James Smith first became interested in the Battle of Gettysburg on a family trip at the age of thirteen. Being raised in the state of Pennsylvania, it made it easy to commute to the location several times a year. With each time visited, the passion grew within this young man. Since then, he has become the lead historian of the Jefferson Township Historical Society and the curator of their museum. He spends much of his time researching the genealogy of the citizens of the township and creating a historical description of all its former citizens, while maintaining a strong emphasis on the Civil War in particular.
In his spare time, he collects Civil War artifacts and continues to work on his own genealogy to this day. He enjoys being outdoors, giving lectures at local high schools about the war, and documenting historical occurrences that go on within the township. He is currently working on his second and third books
about the Battle of Gettysburg with Gettysburg Publishing.
Kathryn Porch is a Foreign Service Officer with the United States Department of State. Born and raised in
Florida, Kathryn’s love for the Gettysburg battlefield led her to Gettysburg College where she graduated with a B.A. in
English in 2002. She worked several jobs just out of college but found her way back to Gettysburg as Operations Coordinator for the Gettysburg Foundation, where she was instrumental in the completion of the Museum and Visitor Center. In 2009, Kathryn joined the Department of State and to date has served diplomatic tours in Ghana and Kyrgyzstan.
Cindy L. Small was born and raised in GettysburgPennsylvania. She earned a Bachelor of Arts degree and a Master of Science degree in Communications/Journalism from Shippensburg University. She has held positions as a National Park Service Interpretive Ranger at Gettysburg National Military Park, and in the public relations and marketing fields at Gettysburg College, the University of Southwestern Louisiana, Gettysburg Hospital and Carlisle Regional Medical Center. She edited 16 Civil War books written by her late husband, GregoryA. Coco, as well as numerous historic articles for publication. She is presently the Vice President of Marketing for the Gettysburg Foundation at the Gettysburg National Military Park Museum and Visitor Center.
Patricia (Pat) Rich was raised in southern Maryland, on the outskirts of the nation’s capital, and just down the road from the Surratt House and Tavern. She developed an early interest in history which would eventually lead to her meeting and marrying her husband, a like-minded individual. Starting with a honeymoon in Gettysburg nearly 30 years ago, they have become regular visitors, spending many hours on the battlefield. It was during these visits that Pat began taking photographs and sharing them in forums and on social media. A graphic designer by trade, she created the Gettysburg Landscapes Calendar (now in its fifth year), showcasing battlefield scenery. Her calendar, photo prints, notecards, and other souvenirs are being sold in shops throughout town, including Gettysburg Publishing and More. Pat loves books, movies, and music, and touring and photographing historical locations. She currently resides in North Point, MD, an area rich in War of 1812 history, with her husband and two furry, feline children.
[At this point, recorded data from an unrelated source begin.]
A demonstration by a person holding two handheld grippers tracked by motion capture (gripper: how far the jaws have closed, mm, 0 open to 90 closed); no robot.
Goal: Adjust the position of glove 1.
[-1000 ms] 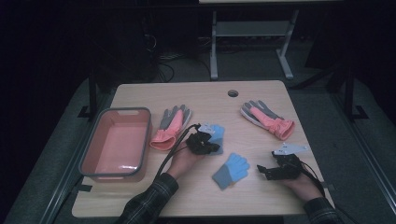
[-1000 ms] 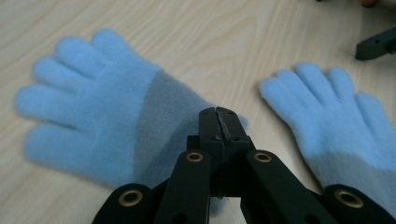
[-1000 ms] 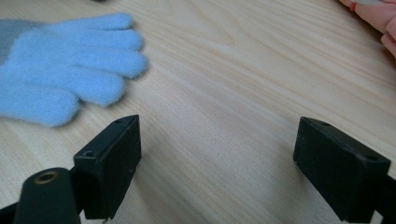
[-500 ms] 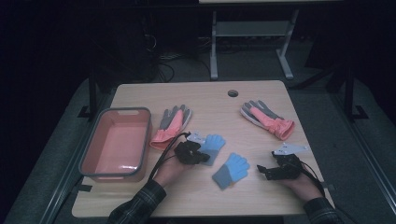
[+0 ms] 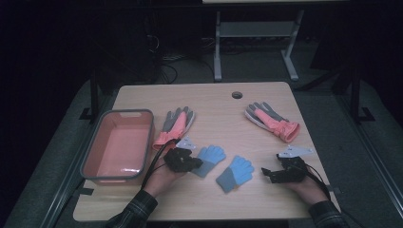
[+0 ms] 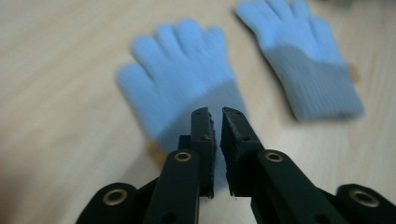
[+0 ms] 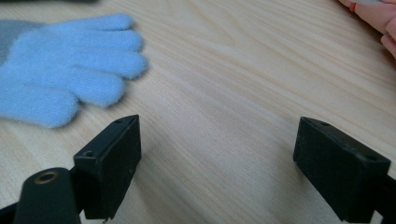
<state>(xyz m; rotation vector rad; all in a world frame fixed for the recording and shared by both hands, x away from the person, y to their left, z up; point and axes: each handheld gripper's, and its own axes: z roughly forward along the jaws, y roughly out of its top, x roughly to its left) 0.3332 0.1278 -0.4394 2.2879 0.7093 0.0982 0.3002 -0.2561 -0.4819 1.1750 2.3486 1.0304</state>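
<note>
With the bin (image 5: 119, 147) empty and all four gloves lying on the counter (image 5: 223, 109), the left hand-held gripper (image 6: 215, 116) is just parting its nearly shut jaws over a blue glove (image 6: 187, 79), nothing pinched, while the right hand-held gripper (image 7: 217, 149) is waiting open.

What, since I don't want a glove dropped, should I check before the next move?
1. Left tongs gripping: jaws have just been opening, a narrow gap, nothing pinched. Not ok.
2. Near blue glove lying flat, its cuff under the tips. Ok.
3. Second blue glove apart from the first, no overlap. Ok.
4. Right tongs open wide over bare table. Ok.
5. Pink tub has room inside. Ok.
</note>
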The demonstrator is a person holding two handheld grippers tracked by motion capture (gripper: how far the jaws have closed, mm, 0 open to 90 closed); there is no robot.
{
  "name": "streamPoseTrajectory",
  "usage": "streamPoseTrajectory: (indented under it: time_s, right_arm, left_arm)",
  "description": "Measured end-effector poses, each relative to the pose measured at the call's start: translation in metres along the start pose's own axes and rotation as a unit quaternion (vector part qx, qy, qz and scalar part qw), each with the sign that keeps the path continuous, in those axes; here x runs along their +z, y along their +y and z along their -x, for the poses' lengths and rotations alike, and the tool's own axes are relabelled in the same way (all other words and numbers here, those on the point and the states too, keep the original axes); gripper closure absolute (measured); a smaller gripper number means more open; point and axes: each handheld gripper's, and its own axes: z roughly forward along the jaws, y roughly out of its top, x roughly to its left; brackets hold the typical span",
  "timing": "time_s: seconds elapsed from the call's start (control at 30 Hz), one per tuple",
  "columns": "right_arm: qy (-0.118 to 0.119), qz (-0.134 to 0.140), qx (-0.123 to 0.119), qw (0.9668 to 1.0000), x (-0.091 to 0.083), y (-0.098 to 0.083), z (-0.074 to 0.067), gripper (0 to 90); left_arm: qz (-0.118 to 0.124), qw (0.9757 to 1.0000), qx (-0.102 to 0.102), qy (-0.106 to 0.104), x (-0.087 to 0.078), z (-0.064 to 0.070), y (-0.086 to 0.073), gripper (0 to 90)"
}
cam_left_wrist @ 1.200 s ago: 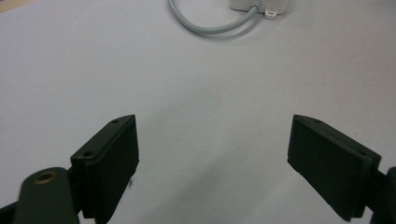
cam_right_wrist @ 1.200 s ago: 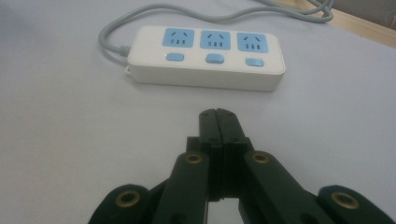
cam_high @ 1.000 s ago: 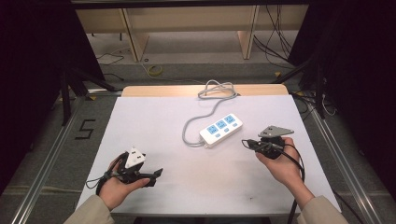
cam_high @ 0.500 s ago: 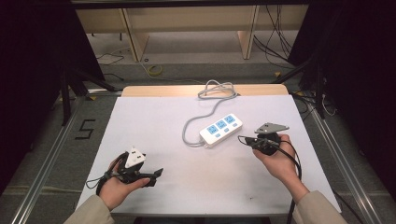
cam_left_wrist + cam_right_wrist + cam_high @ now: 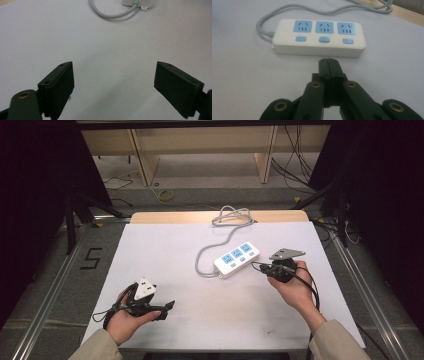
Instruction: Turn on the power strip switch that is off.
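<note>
Black jaws pressed flat together, holding nothing: that is the right hand-held gripper [image 5: 328, 62], whose closed tip sits just short of the white power strip [image 5: 319, 37] on the pale tabletop [image 5: 165, 255]. In the right gripper view the strip lies at twelve o'clock from the tip, long side toward it, with three blue sockets above three blue switches [image 5: 324, 39]. The middle switch is nearest the line of approach. Its grey cord [image 5: 207, 252] leaves the strip's end and loops off to the tabletop's far edge.

Judging from the closed tip aimed at the switch row, the step in hand looks like a press. To do it well, keep the jaws shut, come down squarely on one switch, and push straight so the light strip does not skid.

The left hand-held gripper [image 5: 167, 306] rests at seven o'clock from the strip, well apart, jaws spread wide and empty.
</note>
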Motion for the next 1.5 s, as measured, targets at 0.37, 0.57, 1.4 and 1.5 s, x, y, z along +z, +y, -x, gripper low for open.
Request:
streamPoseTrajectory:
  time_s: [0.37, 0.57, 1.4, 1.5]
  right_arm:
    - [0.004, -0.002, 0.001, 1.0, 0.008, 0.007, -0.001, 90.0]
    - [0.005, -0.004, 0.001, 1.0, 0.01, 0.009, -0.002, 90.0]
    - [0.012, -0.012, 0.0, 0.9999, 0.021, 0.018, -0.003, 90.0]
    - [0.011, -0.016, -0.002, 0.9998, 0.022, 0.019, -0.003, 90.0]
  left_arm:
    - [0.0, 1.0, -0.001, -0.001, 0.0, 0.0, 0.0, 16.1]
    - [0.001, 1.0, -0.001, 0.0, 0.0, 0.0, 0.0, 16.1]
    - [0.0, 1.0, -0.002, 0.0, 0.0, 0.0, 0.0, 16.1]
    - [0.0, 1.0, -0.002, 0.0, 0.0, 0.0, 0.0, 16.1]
Steven Floyd first became interested in Civil War and Gettysburg history while reading National Geographic Magazine centennial articles as a boy. Growing up in California he thought he would never have the opportunity to visit eastern Civil War battlefields or Gettysburg, yet now spends upwards of two weeks on the Gettysburg battlefield yearly. After a 35-year career as a Doctor of Chiropractic, Steve in retirement spends time researching state libraries and archives for information on Gettysburg monuments and state monument commissions, seeking the thrill of discovery of heretofore unknown information. He is a member of various local Civil War roundtables, the Adams Country Historical Society and the National Museum of the Civil War in Harrisburg. Steve lives in Gettysburg.